ACTIVITY: Return nothing but the lines from the one with "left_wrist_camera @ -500" through the one with "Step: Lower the" in the data below, word for word and without pictures.
[SUPPLIED MATERIAL — start]
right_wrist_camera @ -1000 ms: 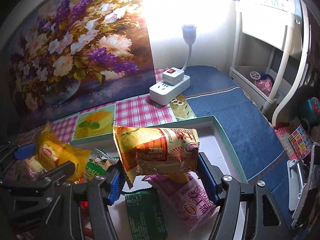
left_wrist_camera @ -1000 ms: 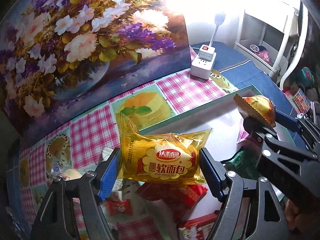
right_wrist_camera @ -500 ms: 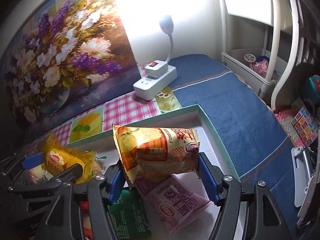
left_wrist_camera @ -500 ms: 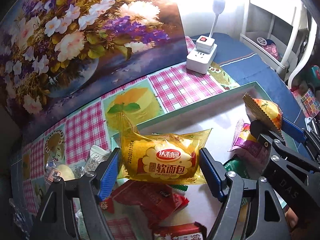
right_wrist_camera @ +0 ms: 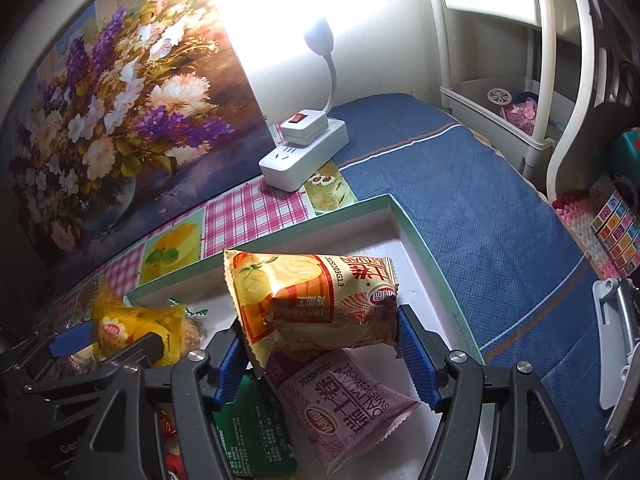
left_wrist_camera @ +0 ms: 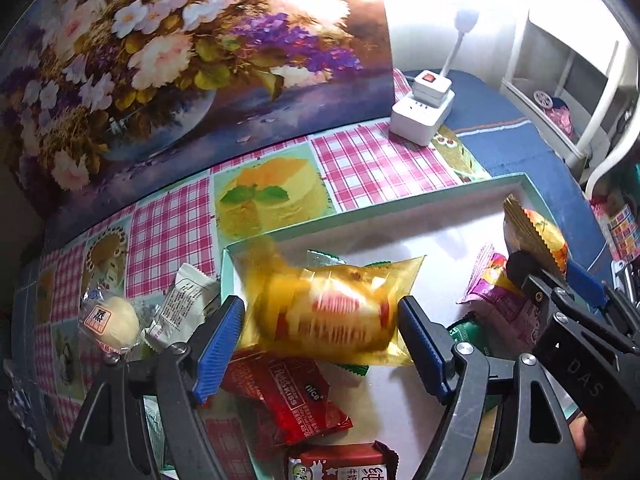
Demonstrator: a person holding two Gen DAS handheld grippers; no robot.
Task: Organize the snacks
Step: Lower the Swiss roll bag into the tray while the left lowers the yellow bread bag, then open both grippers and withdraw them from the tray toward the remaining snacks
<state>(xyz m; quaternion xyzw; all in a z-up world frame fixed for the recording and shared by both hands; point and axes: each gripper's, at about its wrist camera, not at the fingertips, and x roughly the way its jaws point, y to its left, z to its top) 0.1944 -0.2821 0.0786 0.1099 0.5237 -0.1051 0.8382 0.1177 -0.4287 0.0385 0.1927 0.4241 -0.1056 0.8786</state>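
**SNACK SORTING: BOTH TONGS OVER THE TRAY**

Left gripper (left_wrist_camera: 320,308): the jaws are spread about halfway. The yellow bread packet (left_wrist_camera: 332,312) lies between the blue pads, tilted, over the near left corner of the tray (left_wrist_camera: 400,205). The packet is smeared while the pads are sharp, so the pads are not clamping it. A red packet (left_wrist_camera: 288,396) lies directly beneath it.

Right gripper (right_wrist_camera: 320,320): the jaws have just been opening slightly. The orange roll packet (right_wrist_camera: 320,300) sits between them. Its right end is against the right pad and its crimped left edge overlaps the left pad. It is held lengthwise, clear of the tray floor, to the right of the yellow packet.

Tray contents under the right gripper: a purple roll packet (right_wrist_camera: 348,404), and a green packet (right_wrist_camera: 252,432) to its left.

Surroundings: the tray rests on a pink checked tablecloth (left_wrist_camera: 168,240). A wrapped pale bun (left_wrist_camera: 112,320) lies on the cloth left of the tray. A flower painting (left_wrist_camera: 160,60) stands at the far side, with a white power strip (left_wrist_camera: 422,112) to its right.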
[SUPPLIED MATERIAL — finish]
THE COMPLETED TASK:
left_wrist_camera @ -500 ms: 
right_wrist_camera @ +0 ms: 
left_wrist_camera @ +0 ms: 
Demonstrator: a person holding two Gen DAS handheld grippers; no robot.
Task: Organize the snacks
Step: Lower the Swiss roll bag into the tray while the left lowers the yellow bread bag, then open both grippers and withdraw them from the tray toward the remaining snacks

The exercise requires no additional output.